“Via, no!” Margulies agreed. Overlays projected across the inner surface of the security lieutenant’s visor distorted her hard smile. “From what they’re saying through the bugs in the terminal building, they’re sure we’re smugglers who picked a bad time to land and try to undercut the Delos cartel. Yarnell figures to take care of us smugglers just as soon as she’s got Potosi secured.”
Matthew Coke’s mind flamed with blood and cyan light. He laughed. The sound made Pilar’s face go blank in an expression closely akin to fear.
The south column burst from scrub into bottom land planted with gage. The leading car boosted its speed to 60 kph, three times the rate at which it had picked its way through the heavy growth. The combat cars were capable of doubling that in open terrain, but the infantry wouldn’t have been able to keep up.
The gage crop was a month or so short of harvest. The reedy stems were a full meter tall, but the heads where the drug concentrated hadn’t taken on the orangish tinge of full ripeness.
At Captain Garmin’s orders, the cars spread from line-ahead formation to line abreast. As directed, Vierziger placed Cutting Edge on the left of the formation while the platoon leader took the right. There was an officer in position if the force had to displace suddenly toward either flank, and Coke was at the hinge of the attack.
“There’s shooting in town,” Margulies murmured, relaying data from the intelligence officer. “The Heliodorans ran into a couple dozen Astras who’d gone to ground and came out as the patrol arrived. The Astras just want to surrender to somebody, but the patrol leader’s calling for heavy backup.”
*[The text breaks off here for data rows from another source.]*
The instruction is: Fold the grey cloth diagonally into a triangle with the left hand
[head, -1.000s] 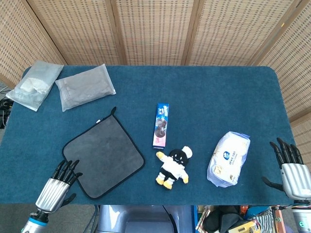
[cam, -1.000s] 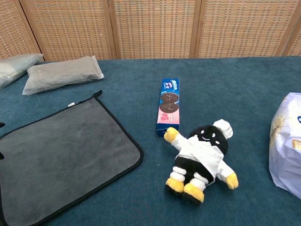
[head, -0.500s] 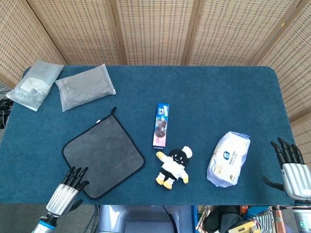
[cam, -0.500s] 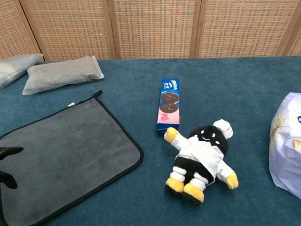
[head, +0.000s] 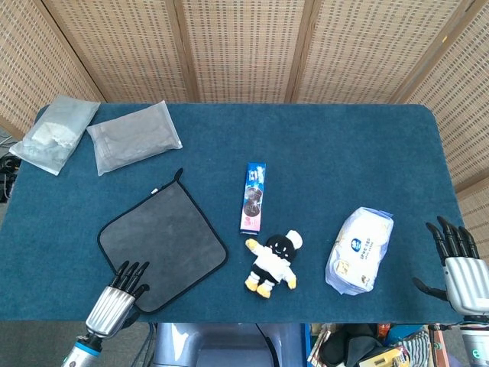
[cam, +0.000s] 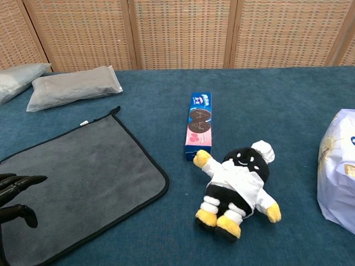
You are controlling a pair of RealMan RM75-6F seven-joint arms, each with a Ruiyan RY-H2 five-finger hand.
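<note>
Lying flat and unfolded on the blue table (head: pixel 344 145), the grey cloth (head: pixel 162 245) sits as a diamond with black edging, one corner toward the table's near edge. Landmark for all positions below: this cloth.

Left hand (head: pixel 118 300): at the cloth's near corner, fingers straight and slightly spread, dark fingertips (head: pixel 131 269) over the cloth's near edge. Chest view shows the same hand (cam: pixel 12 197) at the cloth's left-near part, fingers extended above the fabric, thumb apart; nothing held. Contact with the cloth cannot be told.

Right hand (head: pixel 461 266): well apart from the cloth, at the table's far right near corner, fingers extended and spread, holding nothing.

Other items:
- Blue-and-pink cookie box (head: pixel 254 197): just right of the cloth's right corner, lying lengthwise, not touching it.
- Plush doll (head: pixel 274 262) in white chef coat and hat: right of the cloth, directly below the cookie box, one yellow hand near the box end.
- White bag (head: pixel 359 250): further right, beyond the doll.
- Grey sealed pouch (head: pixel 134 137): behind the cloth, apart from it.
- Clear plastic pouch (head: pixel 53 133): left of the grey pouch, at the table's far left corner.
</note>
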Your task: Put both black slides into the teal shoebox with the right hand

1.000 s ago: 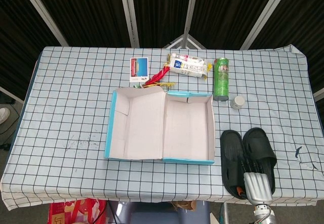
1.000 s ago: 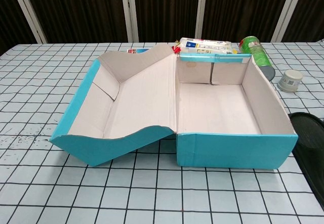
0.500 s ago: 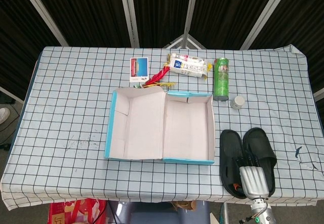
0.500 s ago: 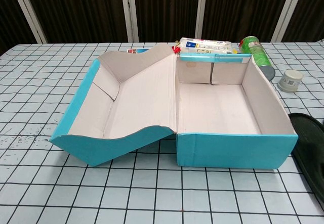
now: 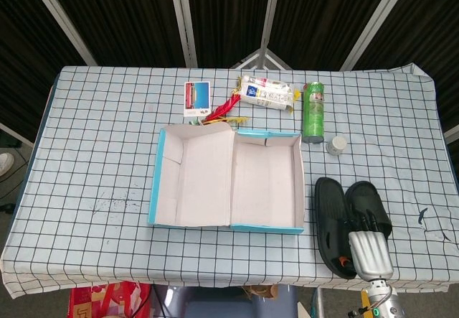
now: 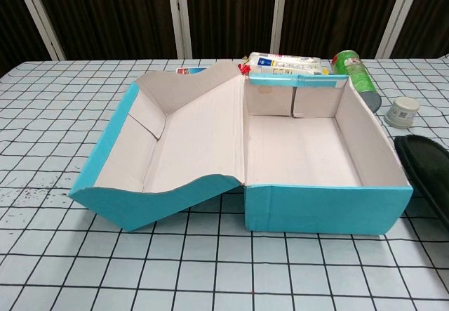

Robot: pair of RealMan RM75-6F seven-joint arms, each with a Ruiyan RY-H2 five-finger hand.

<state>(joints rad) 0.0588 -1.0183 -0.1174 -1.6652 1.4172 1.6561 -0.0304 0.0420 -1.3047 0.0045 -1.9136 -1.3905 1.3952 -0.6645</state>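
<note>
At the table's near right edge, our right hand lies over both black slides; whether its fingers clamp them, we cannot tell. Just left, the teal shoebox sits open.

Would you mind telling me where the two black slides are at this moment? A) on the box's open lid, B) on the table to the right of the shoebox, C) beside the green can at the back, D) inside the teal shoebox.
B: the black slides lie side by side on the checked table, right of the teal shoebox, whose inside holds nothing; the right hand is over their near ends.
</note>
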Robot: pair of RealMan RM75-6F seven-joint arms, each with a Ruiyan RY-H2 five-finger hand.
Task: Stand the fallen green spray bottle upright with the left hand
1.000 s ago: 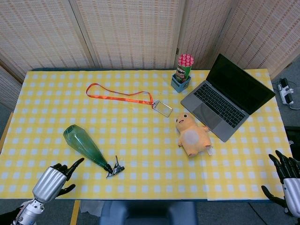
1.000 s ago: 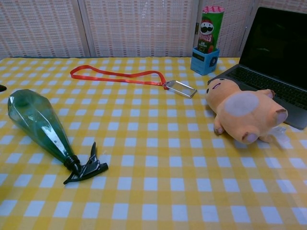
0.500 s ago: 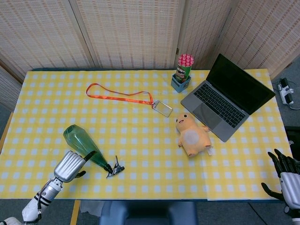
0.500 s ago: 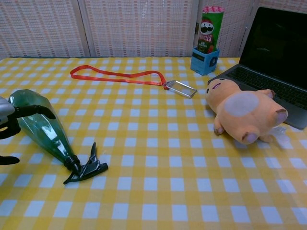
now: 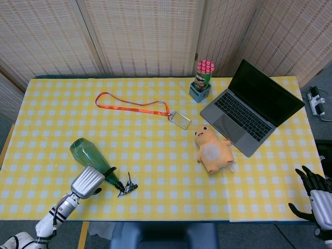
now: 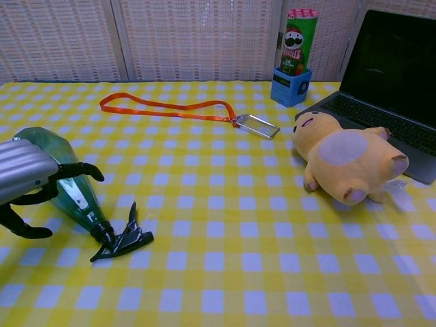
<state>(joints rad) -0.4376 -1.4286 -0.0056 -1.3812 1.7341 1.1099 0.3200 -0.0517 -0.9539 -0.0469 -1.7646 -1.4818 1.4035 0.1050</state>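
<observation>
The green spray bottle (image 5: 85,152) lies on its side on the yellow checked tablecloth at the front left. Its wide base points to the back left and its black trigger head (image 5: 127,185) to the front right. My left hand (image 5: 88,180) hovers over the bottle's narrow half, fingers spread. In the chest view the left hand (image 6: 24,176) arches over the bottle (image 6: 76,199), one finger curved across the top and the thumb low at the near side, not clamped. My right hand (image 5: 316,196) hangs open beyond the table's front right corner.
An orange lanyard with a badge (image 5: 136,107) lies behind the bottle. At mid-right sit a plush toy (image 5: 212,150), an open laptop (image 5: 251,106) and a Pringles can in a blue holder (image 5: 202,79). The table's front edge (image 5: 155,219) runs close behind my left hand.
My left hand has moved from the table's front left edge rightward and forward, onto the bottle's narrow part. The bottle still lies in the same place. The right hand has barely shifted.
</observation>
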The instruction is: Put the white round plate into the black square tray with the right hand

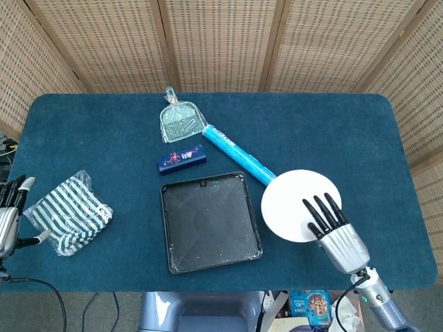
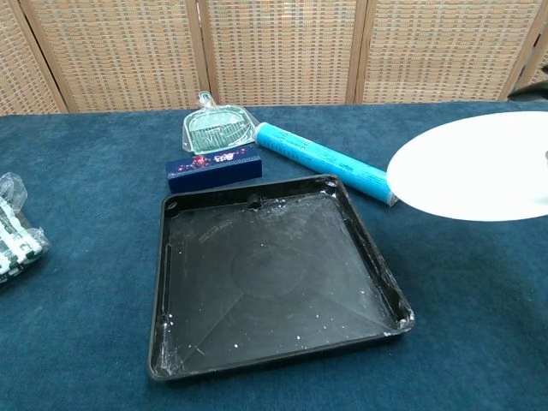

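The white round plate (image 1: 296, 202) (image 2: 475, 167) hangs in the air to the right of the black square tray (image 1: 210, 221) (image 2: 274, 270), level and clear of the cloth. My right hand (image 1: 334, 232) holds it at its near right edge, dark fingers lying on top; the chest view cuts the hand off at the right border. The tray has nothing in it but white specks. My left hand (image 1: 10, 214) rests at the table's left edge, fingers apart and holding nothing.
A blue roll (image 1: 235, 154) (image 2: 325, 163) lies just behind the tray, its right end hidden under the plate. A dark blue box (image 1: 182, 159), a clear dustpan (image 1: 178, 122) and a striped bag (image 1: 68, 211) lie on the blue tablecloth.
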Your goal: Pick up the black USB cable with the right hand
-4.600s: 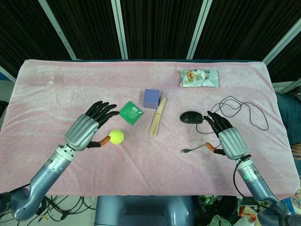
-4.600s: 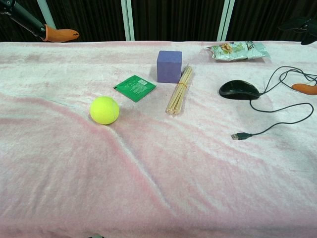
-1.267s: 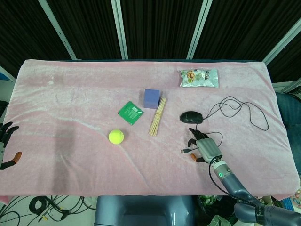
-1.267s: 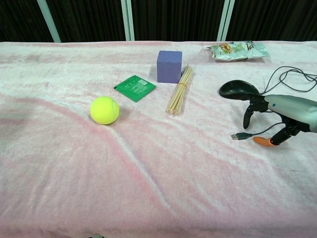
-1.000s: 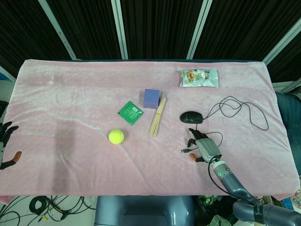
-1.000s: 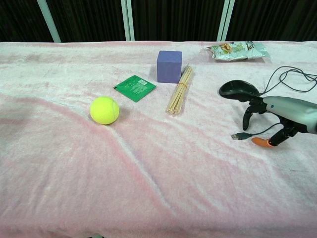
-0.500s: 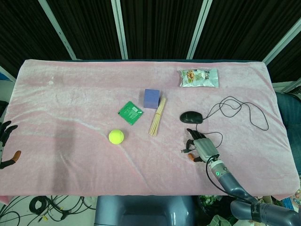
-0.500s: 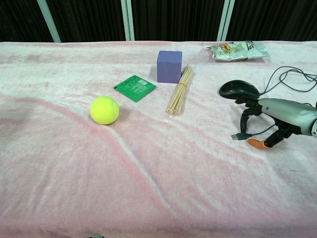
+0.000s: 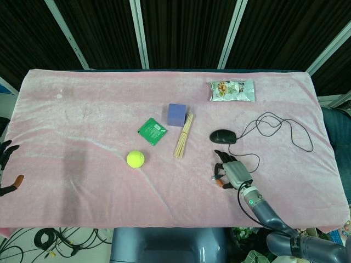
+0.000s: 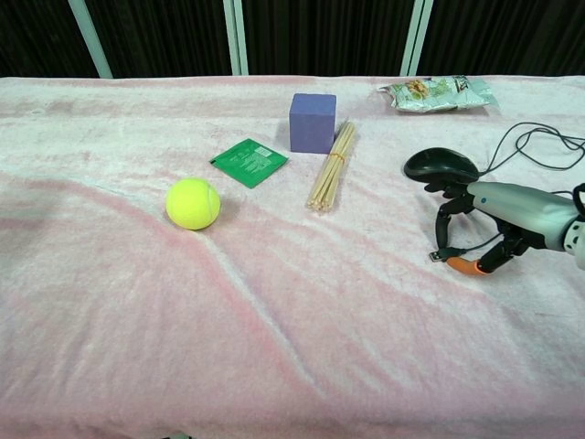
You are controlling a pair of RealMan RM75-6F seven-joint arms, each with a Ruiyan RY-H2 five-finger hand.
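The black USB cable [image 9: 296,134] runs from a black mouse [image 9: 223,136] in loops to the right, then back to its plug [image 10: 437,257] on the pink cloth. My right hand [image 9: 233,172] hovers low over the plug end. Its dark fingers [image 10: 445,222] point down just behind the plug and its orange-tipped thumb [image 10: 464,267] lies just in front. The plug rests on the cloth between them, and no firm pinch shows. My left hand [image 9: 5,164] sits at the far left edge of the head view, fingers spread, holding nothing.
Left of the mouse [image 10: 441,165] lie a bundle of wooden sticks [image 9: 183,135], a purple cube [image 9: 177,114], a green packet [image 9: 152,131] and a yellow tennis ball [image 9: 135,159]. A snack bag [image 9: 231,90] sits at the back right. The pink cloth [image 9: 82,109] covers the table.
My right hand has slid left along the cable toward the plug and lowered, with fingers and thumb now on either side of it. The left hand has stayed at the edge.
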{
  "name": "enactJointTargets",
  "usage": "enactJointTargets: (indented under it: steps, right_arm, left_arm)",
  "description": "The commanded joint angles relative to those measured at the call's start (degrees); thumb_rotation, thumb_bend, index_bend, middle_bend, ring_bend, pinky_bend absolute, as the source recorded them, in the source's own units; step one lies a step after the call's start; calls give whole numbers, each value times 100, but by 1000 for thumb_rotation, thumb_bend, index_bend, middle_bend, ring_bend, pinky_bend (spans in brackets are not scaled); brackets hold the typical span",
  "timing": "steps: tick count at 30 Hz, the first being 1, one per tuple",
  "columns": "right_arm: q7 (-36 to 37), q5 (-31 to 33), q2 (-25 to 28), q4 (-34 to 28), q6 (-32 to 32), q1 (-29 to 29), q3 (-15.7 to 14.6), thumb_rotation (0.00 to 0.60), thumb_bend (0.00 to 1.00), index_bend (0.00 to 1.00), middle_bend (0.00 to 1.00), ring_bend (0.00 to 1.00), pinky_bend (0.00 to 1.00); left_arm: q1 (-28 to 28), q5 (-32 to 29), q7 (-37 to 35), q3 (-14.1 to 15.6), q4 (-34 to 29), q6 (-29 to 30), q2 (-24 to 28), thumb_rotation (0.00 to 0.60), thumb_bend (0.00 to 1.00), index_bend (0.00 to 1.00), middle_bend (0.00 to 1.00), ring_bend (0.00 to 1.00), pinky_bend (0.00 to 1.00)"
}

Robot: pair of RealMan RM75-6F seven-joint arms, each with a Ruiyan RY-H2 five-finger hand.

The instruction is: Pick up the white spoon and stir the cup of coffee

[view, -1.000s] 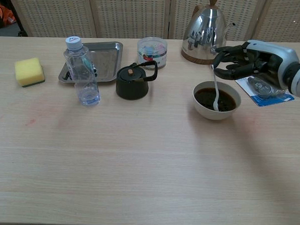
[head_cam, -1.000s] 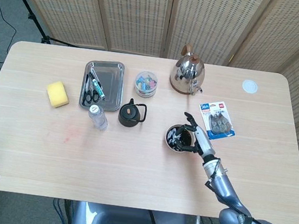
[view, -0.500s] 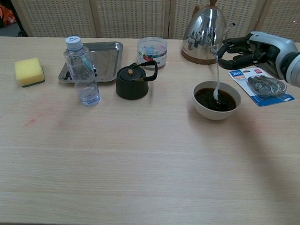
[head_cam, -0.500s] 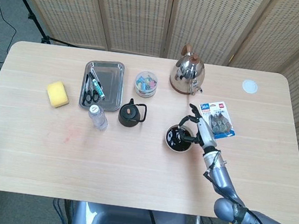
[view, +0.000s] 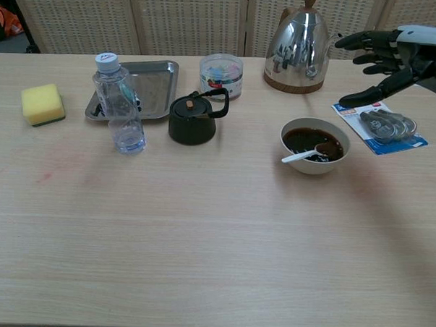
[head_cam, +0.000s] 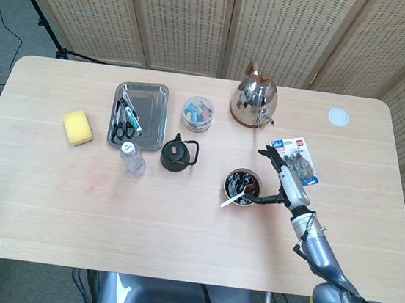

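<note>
step: stirring apparently finishing | right hand (view: 385, 58) hovering spread, holding nothing | white spoon (view: 303, 154) lying in coffee cup (view: 315, 145) | next: probably retreating clear

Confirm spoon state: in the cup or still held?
In the cup. White spoon leans on the cup rim; right hand is spread, clear of it.
</note>
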Motion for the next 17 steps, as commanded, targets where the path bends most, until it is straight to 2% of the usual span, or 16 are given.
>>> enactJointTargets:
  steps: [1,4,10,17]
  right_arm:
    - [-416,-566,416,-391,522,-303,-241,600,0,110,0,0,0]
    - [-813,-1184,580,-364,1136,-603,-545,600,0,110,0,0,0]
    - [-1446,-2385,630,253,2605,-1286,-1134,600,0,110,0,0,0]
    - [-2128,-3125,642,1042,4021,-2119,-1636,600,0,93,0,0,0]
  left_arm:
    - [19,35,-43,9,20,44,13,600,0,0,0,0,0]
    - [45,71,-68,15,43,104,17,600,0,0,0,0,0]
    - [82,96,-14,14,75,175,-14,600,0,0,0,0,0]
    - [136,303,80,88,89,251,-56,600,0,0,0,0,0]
“I’d as soon,” Sten Moden said, “if there wasn’t fighting in Potosi. Civilians are bound to get hurt.”
“When we take the main force,” Coke said, “the rest—Heliodorans and syndicate both—the rest’ll die on the vine.”
Civilians weren’t his concern at the moment. His task was to defeat hostile troops….
The column blasted by a dozen farmers’ huts in fenced courtyards. Occasionally a shiver of movement indicated someone watching through the palings or from a shuttered window.
A squad of infantry dropped off to cover the community until the force was safely clear, but there was no real threat. A syndicate garrison might still occupy the loopholed stone building, but the flag was gone from the pole on the roof peak. Surviving gunmen didn’t want to be identified with either of the losing parties.
“If there’s ever to be peace on Cantilucca,” said Pilar Ortega with a harshness at variance with the soldiers’ professional calm, “it’ll come the way you’re bringing it. No other way.”
Coke’s eyes danced from the actual terrain to dots crawling across the combiner screen of his multifunction display. “Team One to Team elements,” he ordered. “Take preliminary attack positions with at least five meters of screening between you and the perimeter fence. Out.”
The south column was back in brush again, uncultivated country that was too dry to raise healthy gage. Vierziger slowed their car and pulled it off the general line of advance. The spaceport perimeter and all the structures within it were directly north of them but out of sight.
The local vegetation averaged three meters tall. A few trees rose half again as high before they flared out like golf tees. The trees had whippy, thin trunks, but their crowns were of straw-colored foliage which provided a complete visual screen. Someone in the spaceport tower could conceivably notice that the vegetation waved with the passage of the armored vehicles, but the chance of anybody being that alert was vanishingly slight.
Besides, the Frisians weren’t going to be waiting very long.
A squad of infantry dropped off its skimmers and wormed its individual way into the scrub. The infantry could get much closer to the start line than the combat cars without risk of being observed. The squad’s air-cushion gun jeep halted back with the cars.
The mortars were jeep-mounted also. By themselves they could keep up with the infantry easily, but the jeeps carried only two 4-round ammo chargers. The remainder of the ammunition supply rode in a wheeled caisson behind each jeep.
Pulling a trailer with an air-cushion vehicle wasn’t a great deal of fun on surfaced roads. Dragging wheels through brush and plowed fields, as this crew had been doing, was like trying to swim with a boat anchor. The company commander had wisely unloaded the pair of mortars as soon as she could.
“Charlie element in position,” Captain Garmin reported. His platoons had a shorter route than Coke’s, though there’d been a delay as many of the troops and cars crossed the road cautiously to reach their attack positions. “Charlie out.”